Catalog Plugin
Pluggable infrastructure discovery, schema profiling, and metadata management across databases, APIs, and cloud services.
#Installation
Install the optional extras for the sources you plan to discover:
pip install 'daita-agents[postgresql]' # PostgreSQL discovery
pip install 'daita-agents[mysql]' # MySQL discovery
pip install 'daita-agents[mongodb]' # MongoDB discovery
pip install 'daita-agents[aws]' # AWS infrastructure discovery
pip install 'daita-agents[opensearch]' # OpenSearch discovery
pip install 'daita-agents[github]' # GitHub repository discovery#Quick Start
from daita import Agent
from daita.plugins import catalog
cat = catalog()
agent = Agent(
name="Schema Analyst",
prompt="You are a database schema expert. Help users discover and analyze database structures.",
tools=[cat]
)
await agent.start()
result = await agent.run("Discover the PostgreSQL database schema at localhost")#Direct Usage
from daita.plugins import catalog
cat = catalog()
result = await cat.discover_postgres(
connection_string="postgresql://user:pass@localhost:5432/mydb",
schema="public"
)
schema = result['schema']
print(f"Found {schema['table_count']} tables")
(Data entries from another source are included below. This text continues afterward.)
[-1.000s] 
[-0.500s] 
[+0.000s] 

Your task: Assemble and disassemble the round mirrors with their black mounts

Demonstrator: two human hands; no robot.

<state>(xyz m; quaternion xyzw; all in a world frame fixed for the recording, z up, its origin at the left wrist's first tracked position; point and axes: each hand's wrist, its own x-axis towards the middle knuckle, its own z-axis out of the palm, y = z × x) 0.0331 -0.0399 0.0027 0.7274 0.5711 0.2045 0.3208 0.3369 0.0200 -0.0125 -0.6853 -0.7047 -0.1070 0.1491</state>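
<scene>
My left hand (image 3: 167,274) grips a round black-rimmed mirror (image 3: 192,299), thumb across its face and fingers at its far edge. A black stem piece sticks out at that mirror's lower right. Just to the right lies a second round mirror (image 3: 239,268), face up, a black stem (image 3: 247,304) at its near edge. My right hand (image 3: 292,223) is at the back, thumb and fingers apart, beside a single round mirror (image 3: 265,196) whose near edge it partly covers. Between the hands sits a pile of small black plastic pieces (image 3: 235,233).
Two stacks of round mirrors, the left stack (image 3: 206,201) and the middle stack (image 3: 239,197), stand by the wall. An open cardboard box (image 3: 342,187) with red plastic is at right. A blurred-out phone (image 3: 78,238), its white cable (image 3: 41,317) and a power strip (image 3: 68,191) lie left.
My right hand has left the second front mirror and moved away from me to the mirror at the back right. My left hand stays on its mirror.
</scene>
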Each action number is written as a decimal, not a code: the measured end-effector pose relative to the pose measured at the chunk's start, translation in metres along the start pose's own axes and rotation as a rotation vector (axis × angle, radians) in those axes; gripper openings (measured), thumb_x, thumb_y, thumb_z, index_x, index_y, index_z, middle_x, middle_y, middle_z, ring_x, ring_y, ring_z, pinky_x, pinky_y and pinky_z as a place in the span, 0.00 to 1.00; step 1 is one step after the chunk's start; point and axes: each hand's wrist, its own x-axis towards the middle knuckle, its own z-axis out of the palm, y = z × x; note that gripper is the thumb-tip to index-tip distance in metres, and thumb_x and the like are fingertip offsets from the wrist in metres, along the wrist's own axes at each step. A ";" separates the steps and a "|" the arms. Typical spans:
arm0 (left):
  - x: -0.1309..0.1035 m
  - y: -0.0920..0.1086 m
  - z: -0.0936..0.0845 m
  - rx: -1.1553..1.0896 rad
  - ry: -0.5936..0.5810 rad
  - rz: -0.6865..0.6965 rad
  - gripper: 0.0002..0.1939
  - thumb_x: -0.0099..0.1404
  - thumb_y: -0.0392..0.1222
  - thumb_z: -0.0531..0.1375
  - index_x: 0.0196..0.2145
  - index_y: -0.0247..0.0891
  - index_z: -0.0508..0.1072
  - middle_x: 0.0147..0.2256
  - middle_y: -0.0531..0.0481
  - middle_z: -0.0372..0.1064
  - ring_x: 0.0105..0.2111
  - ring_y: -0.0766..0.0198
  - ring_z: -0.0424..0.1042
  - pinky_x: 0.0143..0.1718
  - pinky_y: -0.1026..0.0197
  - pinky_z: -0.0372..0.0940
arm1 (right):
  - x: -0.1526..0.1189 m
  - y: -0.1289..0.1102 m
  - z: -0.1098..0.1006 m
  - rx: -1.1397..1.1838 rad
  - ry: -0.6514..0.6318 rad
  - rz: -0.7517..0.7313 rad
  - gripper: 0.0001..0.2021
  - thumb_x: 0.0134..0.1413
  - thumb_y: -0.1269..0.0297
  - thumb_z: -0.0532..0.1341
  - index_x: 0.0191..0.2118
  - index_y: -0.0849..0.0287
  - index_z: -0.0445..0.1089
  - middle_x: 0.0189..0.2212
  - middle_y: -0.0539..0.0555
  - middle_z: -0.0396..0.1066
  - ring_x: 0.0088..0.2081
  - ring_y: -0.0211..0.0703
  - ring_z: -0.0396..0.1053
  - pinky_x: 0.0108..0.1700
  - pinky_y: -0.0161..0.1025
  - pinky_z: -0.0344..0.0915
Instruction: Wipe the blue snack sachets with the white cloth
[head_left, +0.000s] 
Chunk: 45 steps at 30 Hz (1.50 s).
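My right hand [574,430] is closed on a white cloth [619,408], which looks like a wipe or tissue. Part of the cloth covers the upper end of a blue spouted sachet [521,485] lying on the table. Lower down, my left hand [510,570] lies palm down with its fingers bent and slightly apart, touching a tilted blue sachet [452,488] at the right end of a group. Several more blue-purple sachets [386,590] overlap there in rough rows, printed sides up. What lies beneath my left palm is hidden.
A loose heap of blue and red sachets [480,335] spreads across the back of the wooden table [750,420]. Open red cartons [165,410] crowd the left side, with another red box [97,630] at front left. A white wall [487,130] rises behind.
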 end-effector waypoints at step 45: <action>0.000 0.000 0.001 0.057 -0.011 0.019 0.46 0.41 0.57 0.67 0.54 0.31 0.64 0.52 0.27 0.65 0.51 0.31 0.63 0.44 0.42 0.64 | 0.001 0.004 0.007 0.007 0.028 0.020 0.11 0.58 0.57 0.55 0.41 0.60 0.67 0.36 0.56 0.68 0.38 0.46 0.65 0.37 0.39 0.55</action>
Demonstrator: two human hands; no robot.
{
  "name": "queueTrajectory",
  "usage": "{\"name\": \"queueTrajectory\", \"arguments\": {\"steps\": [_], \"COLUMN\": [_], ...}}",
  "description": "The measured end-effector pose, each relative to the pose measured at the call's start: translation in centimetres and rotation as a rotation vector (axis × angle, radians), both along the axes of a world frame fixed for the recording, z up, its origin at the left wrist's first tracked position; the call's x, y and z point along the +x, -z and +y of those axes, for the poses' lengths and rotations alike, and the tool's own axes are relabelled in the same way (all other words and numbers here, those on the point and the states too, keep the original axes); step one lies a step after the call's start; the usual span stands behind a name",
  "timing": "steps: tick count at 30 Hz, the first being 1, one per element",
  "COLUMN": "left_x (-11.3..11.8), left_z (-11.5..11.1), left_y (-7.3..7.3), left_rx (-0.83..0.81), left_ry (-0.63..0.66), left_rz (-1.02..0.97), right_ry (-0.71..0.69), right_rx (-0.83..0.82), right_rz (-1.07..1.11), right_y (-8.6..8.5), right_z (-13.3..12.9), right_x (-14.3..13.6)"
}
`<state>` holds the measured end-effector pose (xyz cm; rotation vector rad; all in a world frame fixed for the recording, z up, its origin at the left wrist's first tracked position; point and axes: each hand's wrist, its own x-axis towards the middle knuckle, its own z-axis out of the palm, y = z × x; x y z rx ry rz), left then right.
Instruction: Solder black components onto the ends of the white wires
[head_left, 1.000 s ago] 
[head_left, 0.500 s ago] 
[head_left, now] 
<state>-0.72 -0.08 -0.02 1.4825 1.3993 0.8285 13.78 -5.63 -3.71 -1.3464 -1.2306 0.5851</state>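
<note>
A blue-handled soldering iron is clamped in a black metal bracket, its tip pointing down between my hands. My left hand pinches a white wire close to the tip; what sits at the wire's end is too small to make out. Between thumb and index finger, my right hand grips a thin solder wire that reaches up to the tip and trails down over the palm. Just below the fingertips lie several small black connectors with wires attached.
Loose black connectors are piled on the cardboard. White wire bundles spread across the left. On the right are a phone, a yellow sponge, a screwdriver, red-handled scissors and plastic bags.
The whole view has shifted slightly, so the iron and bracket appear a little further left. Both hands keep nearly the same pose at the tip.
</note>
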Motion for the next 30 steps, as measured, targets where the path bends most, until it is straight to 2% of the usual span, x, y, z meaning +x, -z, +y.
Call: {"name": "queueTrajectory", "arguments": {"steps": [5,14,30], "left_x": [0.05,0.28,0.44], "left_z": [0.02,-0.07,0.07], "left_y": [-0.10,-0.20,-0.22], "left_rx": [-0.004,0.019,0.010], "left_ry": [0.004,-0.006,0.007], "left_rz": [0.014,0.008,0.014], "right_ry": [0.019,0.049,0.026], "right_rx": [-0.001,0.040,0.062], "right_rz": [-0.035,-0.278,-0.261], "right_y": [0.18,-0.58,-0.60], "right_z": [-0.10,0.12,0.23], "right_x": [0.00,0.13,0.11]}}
print(f"Total columns: {schema['column_count']}")#Configuration Parameters
catalog(
backend: Optional[Any] = None,
organization_id: Optional[int] = None,
auto_persist: bool = False
)#Parameters
backend(Any): Optional graph backend override. IfNone, the backend is selected automatically based on the runtime environmentorganization_id(int): Optional organization ID for multi-tenant storageauto_persist(bool): Automatically persist discoveries to graph storage
#Schema Discovery
#PostgreSQL
result = await cat.discover_postgres(
connection_string="postgresql://user:pass@localhost:5432/analytics",
schema="public",
ssl_mode="verify-full", # or "require" for pgbouncer poolers
persist=False
)
schema = result['schema']
print(f"Database: {schema['database_type']}")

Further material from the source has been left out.